OpenZiti vs Nebula


I’ve been using Slack’s Nebula to provide an overlay network to my Kubernetes cluster for the past 6 months and it’s doing a great job.

I’ve discovered OpenZiti few days ago, went trough OpenZiti documentation and some of your videos on YouTube, and I can’t really find a reason to move to OpenZiti.

I find Nebula much more scalable, it supports multiple lighthouses (ziti controllers) and we can load balance traffic on those lighthouses, while OpenZiti only supports a single controller for now. Also, Nebula doesn’t need alot of resources, lighthouses can run on a 1GB RAM 1vCPU VPS, what about Ziti ?

OpenZiti can win the duel with its SDKs, but do people really want to re-develop parts of their applications instead of just putting them inside the overlay ? Isn’t it simpler to deploy a Zero Trust Host Access network ?

Are there reasonable reasons to move from Nebula and use OpenZiti ?


Hi Brandi,

Welcome to the OpenZiti community.

Nebula is a nice overlay solution, whereas OpenZiti provides zero trust overlays. You are correct - you can use the SDKs to embed the OpenZiti zero trust overlays directly inside the process space of our apps (so that your overlays extend everywhere your apps go…without you needing to deploy separate agents or gateways…for both cloud side and user/admin side). You can also use OpenZiti endpoints to gate your overlay if that is a better fit for your need.
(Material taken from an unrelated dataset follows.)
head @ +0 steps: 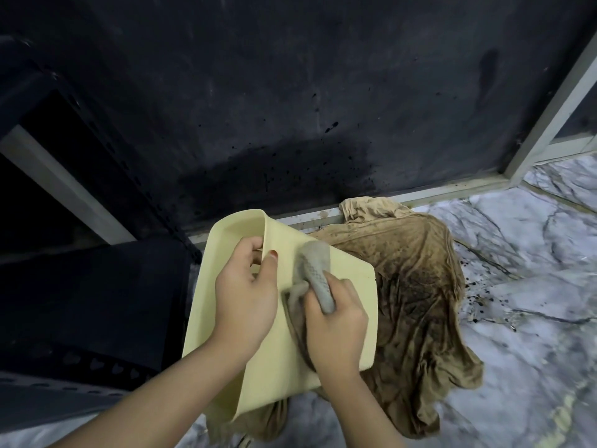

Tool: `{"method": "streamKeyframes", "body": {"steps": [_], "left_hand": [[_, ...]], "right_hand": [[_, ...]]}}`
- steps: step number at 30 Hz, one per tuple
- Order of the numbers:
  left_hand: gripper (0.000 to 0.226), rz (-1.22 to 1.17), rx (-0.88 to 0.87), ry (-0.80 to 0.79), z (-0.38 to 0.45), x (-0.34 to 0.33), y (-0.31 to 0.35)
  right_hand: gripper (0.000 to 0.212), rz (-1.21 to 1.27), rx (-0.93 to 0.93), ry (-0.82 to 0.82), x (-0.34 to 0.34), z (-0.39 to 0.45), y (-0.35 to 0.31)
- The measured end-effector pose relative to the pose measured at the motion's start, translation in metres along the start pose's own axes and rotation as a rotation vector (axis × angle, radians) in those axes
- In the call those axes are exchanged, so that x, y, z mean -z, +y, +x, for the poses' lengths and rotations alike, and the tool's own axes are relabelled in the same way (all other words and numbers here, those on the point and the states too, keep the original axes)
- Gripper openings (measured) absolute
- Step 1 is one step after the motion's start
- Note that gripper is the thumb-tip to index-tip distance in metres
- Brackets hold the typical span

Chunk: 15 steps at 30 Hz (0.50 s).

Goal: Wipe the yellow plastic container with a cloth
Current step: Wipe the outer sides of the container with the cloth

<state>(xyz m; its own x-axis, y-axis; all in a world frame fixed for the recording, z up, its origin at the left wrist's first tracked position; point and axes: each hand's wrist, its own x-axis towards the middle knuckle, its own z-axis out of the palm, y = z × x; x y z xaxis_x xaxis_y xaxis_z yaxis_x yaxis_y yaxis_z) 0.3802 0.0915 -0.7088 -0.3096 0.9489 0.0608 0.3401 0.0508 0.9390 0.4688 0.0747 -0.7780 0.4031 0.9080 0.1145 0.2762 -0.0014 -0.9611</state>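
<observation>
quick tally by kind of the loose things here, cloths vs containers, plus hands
Cloths: 2, the small grey cloth gripped in the right hand and the large stained brown cloth spread on the marble floor.
Containers: 1, the pale yellow plastic container, held at its rim by the left hand.
Hands: 2.
Total: 5.

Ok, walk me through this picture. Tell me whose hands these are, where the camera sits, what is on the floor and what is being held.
There is one picture, from a camera worn on a person's head, looking down at their own bare hands. The left hand grips the rim of the yellow plastic container, holding it tilted. The right hand holds a grey cloth against the container's outer side. Under it a stained brown cloth lies crumpled on the marble-patterned floor, beside a dark wall.
</observation>
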Motion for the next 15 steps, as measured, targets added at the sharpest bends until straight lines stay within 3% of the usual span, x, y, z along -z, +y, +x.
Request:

As an example of the zero trust networking, companies like Ozone use OpenZiti to make their Kubernetes clusters fully private - unreachable from the networks with all inbound firewall ports closed, without needing to permit certain IPs (simplifying IP address, firewall and ACL management).

How does Ziti currently scales ? Does a single controller running on a low spec server (like 1 gig of RAM and 1 vCPU) would be enough to handle 100+ connections per second ?

I just saw that OpenZiti uses x.509 certs, doesn’t this increase the size and response time of the handshakes ?

Also, I’ve saw that OpenZiti uses ABAC to authorize identities to use service, which is kinda expected, because it is x.509, is it possible to use HashiCorp Vault with OpenZiti in order to store certificates and informations about the stored certificates ?

OpenZiti uses bbolt etcd key value store for identities, services, etc, right ? What happens if I have multiple Controllers on my network ? I mean they’d have two separate databases, which means that all my controllers cannot authenticate all my clients, unless I sync all those bbol k/v stores ?

I’m aware that OpenZiti is in it’s premises, but I kinda want to move away from Nebula for the reasons you mentioned above (no ACL management, firewall, etc), but I’m not really sure that it’s mature enough atm.

I went trough some of open issues on your github, and I think that Ziti can be a good solution when it reaches the V1. Do you guys have a “goal” date to release that V1 ?

Hi brandi - Couple of quick notes:

  • For horizontal scale, look to the Edge Routers over the Controllers. This is where the data plane flows, and you can add additional Edge Routers as needed. You can also dedicate Edge Routers to specific sets of services - see Ziti Services | Ziti for some info on the availability and scaling of Edge Routers
  • For low-end device resources, we focused on the Endpoints, e.g., embedding Ziti connectivity in low-resource IoT devices. Memory resources are measured in the low MBs, a single CPU is common.
  • Re: TLS handshakes, OpenZiti Endpoints create persistent connections to Edge Routers. So the TLS overhead generally happens at startup rather than during usage of the overlay. End-to-end encryption happens over these established links. OpenZiti Superpower - the Fabric - YouTube includes an overview of how the connections are set up, and OpenZiti Superpower - e2e Encryption - YouTube overviews end-to-end encryption.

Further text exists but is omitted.